At the same time, this process should not last too long, otherwise you might miss the moment...
#3. Invest as much as you are willing to lose
Advice 3: under no circumstances invest with your last money or, even worse, with money borrowed or on credit, etc. because this is not reasonable and if it fails, it can all end very badly...
Invest only your own funds that are not your last and invest as much as you can afford to lose without any “damage” to yourself and your family.
That is, to put it simply, when you invest money, you kind of mentally say goodbye to it.
It shouldn’t be that you have invested = and are directly praying for the business to burn out, because you bet everything on this to happen. That is, we return to rule No. 1. Control the risks and be prepared to lose everything.
After all, if you fail - when you have bet everything - you will have nothing left and you will end up in the ass.
And being in the ass will make you feel very bad.

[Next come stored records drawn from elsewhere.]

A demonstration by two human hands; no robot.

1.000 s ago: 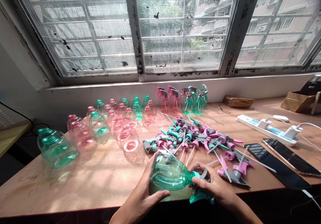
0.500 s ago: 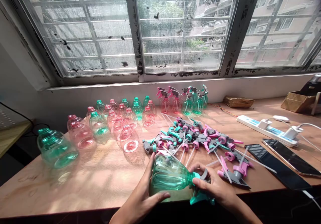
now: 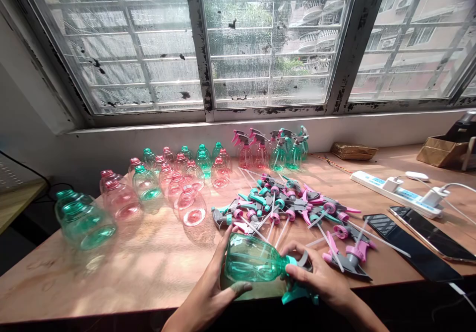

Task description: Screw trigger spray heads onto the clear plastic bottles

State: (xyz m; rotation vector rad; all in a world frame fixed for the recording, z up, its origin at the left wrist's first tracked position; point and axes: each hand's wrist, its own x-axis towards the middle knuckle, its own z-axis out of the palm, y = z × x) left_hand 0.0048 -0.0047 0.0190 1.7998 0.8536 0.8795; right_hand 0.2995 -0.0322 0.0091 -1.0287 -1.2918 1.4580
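Note:
A clear green bottle [image 3: 253, 262] lies on its side at the near edge of the wooden table [image 3: 148, 267]. My left hand [image 3: 211, 292] wraps round its body from below and behind. At the bottle's neck sits a teal and grey spray head [image 3: 299, 282], and my right hand [image 3: 320, 277] is closed round it. Just behind my hands lies a heap of loose pink and teal spray heads [image 3: 290, 205] with white tubes.
Several capless pink and green bottles [image 3: 163, 183] stand at the left. Finished spray bottles [image 3: 273, 148] stand by the wall. On the right are a white power strip [image 3: 397, 192], two dark phones [image 3: 409, 245], and brown boxes [image 3: 441, 148].
The bottle's base has tilted a little up and to the right in my left hand. My right hand stays on the spray head.

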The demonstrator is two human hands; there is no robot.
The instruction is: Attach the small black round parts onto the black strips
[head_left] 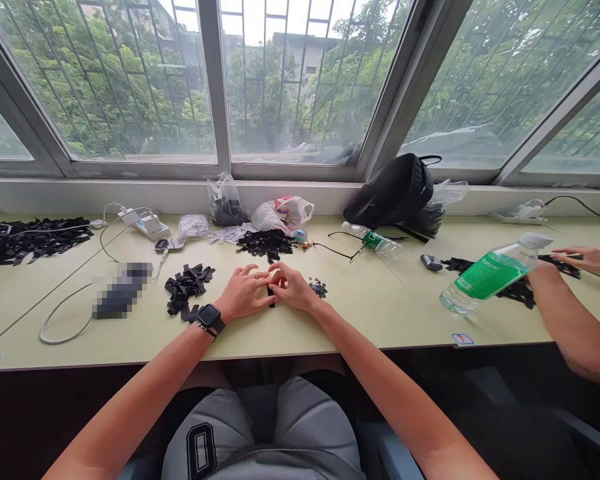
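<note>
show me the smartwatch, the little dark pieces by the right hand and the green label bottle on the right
smartwatch (209, 316), head view, on its face
little dark pieces (319, 288), head view, middle of the heap
green label bottle (487, 275), head view, on the label

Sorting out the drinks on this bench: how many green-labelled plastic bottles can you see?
2. One green-labelled bottle lies at the back, in front of the black bag; the other bottle is at right, beside a co-worker's forearm. More could be hidden behind the bag.
</note>
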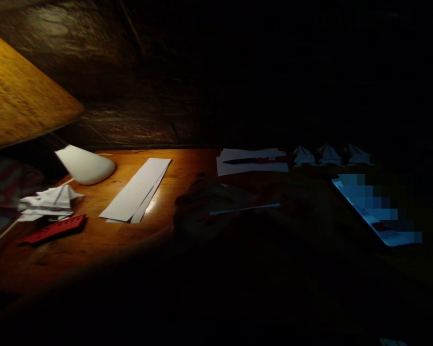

Therefore, I categorically do not recommend making this mistake.
#4. Diversify your risks
To put it simply, you shouldn’t put all your eggs in one basket.
Otherwise, all your eggs (investments) may break/disappear in an instant.
By diversifying your risks, you have several baskets of eggs.
If one basket fills up, you have other baskets. That is, you know, an analogy, right?
Never invest everything in one thing/project (basket).
Personally, I allocate my investment capital based on potential risks.
#5. Have a financial airbag
Tip 5: before investing anywhere, be sure to create and have a financial cushion (in my opinion, it is vital for absolutely every person for his own protection).
We live in a material world - without money you are nobody and there is no way to call you.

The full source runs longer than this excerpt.